Abstract
Edge computing, as an emerging paradigm empower the network edge devices with intelligence, has become a prominent and promising future for Internet of things. Meanwhile, machine learning method, especially deep learning method has experience tremendous success recently in many application scenario. Recently, deep learning method applied in IoT scenario is also explored in many literatures. However, how to combine edge computing and deep learning method to advance the data analytics in smart grids has not been fully studied. To this end, in this paper, we propose ECNN (Edge-deployed Convolution Neural Network) in edge computing assisted smart grids to greatly enhance the ability in data aggregation and analytics. We also discuss how to train such network in edge computing distributively. Experiments shows the advantage of our paradigm.

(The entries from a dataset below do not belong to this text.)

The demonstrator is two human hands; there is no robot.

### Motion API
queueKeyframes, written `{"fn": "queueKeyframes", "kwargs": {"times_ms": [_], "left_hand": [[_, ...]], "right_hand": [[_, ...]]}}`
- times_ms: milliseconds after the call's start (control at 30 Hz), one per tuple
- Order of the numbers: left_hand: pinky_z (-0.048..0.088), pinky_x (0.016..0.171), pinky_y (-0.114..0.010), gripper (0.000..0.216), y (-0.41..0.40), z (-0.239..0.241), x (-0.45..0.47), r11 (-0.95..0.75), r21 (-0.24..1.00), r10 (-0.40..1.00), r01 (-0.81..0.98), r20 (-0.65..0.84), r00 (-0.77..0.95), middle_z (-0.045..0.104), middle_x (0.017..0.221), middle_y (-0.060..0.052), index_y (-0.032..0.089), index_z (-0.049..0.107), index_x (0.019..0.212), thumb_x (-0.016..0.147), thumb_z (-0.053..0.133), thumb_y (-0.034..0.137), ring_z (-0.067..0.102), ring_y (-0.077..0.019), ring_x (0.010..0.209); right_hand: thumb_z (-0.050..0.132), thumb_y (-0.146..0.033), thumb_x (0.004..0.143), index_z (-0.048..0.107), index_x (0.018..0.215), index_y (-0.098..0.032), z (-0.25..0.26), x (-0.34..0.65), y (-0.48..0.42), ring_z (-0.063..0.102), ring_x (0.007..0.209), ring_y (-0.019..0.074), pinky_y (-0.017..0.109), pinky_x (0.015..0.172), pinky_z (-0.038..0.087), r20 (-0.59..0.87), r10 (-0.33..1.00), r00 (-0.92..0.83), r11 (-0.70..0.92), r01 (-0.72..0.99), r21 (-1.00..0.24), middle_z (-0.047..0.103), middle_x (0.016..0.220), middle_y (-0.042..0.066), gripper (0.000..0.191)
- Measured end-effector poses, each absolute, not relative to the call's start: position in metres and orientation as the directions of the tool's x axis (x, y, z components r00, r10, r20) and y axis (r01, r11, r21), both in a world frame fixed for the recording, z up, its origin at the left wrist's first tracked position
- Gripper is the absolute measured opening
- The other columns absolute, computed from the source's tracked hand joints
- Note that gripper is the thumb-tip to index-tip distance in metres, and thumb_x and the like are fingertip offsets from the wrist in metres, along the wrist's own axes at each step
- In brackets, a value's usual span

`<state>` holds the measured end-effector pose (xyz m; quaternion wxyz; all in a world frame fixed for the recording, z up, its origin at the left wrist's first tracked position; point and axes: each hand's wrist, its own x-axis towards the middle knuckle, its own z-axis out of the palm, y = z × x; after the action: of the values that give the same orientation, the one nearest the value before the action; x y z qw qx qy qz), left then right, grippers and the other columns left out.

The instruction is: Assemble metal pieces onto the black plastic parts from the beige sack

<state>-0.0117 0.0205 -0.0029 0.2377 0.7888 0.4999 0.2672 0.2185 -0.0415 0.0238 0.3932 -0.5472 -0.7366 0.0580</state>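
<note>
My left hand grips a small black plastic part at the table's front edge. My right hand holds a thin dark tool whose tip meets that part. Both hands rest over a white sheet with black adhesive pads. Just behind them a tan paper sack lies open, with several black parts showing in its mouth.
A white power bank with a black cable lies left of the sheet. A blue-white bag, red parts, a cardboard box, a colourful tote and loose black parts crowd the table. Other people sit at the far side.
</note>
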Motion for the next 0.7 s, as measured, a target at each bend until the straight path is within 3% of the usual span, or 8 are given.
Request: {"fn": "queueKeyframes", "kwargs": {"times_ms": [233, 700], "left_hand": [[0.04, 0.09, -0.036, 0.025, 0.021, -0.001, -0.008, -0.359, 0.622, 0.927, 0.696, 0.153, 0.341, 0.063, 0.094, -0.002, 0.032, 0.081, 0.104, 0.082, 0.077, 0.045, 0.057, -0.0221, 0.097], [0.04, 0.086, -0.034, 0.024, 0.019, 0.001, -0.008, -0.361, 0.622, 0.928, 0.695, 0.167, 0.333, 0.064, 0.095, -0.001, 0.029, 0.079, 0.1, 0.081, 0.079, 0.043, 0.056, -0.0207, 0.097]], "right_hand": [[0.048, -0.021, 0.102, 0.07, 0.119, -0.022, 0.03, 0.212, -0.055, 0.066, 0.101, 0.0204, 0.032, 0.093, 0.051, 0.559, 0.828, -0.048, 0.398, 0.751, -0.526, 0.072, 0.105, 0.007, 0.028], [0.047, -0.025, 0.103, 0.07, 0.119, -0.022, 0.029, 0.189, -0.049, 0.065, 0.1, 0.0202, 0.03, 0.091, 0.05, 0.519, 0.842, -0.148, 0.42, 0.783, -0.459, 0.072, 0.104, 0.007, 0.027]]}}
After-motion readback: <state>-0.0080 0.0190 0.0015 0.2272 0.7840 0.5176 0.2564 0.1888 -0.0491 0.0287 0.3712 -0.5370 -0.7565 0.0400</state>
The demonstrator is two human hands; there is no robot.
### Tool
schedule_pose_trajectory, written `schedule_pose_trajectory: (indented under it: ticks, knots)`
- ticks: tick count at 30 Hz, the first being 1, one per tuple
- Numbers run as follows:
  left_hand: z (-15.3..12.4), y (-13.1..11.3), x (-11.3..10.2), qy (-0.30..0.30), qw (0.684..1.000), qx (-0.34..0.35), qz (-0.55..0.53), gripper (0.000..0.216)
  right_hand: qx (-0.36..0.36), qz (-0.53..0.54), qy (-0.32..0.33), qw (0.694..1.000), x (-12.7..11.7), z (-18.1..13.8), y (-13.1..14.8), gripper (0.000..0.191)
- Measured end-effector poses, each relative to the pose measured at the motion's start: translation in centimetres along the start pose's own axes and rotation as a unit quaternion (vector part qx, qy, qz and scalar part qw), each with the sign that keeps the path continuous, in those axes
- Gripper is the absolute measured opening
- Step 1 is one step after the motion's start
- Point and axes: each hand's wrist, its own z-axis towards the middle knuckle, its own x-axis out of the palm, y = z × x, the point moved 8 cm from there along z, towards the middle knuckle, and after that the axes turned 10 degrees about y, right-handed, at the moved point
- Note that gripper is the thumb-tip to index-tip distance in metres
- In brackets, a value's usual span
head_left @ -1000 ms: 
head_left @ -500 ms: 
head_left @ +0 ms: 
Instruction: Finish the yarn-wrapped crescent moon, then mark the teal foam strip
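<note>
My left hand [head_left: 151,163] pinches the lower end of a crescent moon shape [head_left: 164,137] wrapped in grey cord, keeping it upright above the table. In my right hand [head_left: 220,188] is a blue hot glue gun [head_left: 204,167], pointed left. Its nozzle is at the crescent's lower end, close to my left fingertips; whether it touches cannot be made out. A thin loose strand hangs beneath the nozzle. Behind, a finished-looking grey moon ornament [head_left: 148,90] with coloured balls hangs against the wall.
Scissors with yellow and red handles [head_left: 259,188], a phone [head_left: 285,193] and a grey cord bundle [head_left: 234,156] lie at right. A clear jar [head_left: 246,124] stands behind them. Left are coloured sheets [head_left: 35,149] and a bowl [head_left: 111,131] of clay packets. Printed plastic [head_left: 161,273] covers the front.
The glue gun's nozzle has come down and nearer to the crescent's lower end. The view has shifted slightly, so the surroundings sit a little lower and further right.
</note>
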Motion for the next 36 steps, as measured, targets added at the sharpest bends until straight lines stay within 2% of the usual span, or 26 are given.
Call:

Access provided by Autonomous University of Puebla. Download conference paper PDF
Similar content being viewed by others
1 Introduction
Although the prevalent of Internet of Things (IoT) is inevitable, it is also envisioned that IoT will be limited by the network bandwidth, and the IoT will become both provider and consumer of the data, which analyze, process, and store the data at the edge of Internet [1]. Thus, the conventional centralized cloud computing model has reveal its inherent problems. For example, the conventional paradigm could not process the multi-sources massive data at the edge of network in realtime; Both the delay and bandwidth has also come to a bottleneck to satisfy the requirements. Due to above reasons, the traditional cloud computing cannot efficiently support the IoT-based application services and thus, trigger to born of the new computing paradigm edge computing by moving the computation to the data producer side.
Meanwhile, as the largest IoT system in real implementation, smart grids also come to the cross that how to improve the sensing ability with the power of artificial intelligence. Among also so called smart functions of smart grids, the data aggregation and analytics is of the most important and fundamental ones. However, the dumb end system has greatly limit the smart grids growing to real “Smart”, as the AI algorithms require rather higher computation and sensing capacity of the end devices [2,3,4]. As such, we argue that, the edge computing paradigm could greatly solve such dilemma by deploying edge computing device close to the smart grids end system and also enable the high sensing and data aggregation functions. In fact, as shown in Fig. 1, edge computing paradigm is a very promising scheme to realized the so called Active Distribution Network of the smart grids, which proactively distributed and balance the power and actively collect the power from different kinds of power station, including not only the traditional ones but also the new power like wind, solar power and etc.
To realize such vision, in this paper, we design a new edge computing based distributed data analytics framework in Smart Grids. As is known to all that, the smart grids is a large scale distributed system with computing and data transmission ability. The framework of a large-scale distributed computing hierarchy provide new significance in the emerging era of IoT. We expected that most of data generated by the IoT devices must be processed locally at the devices or at the edge. Otherwise the amount of smart grid data would overwhelm the network bandwidth and lead to unacceptable processing delay. In comparison, the distributed computing paradigm offers opportunities for system scalability, data security and privacy, as well as less processing delay [5,6,7].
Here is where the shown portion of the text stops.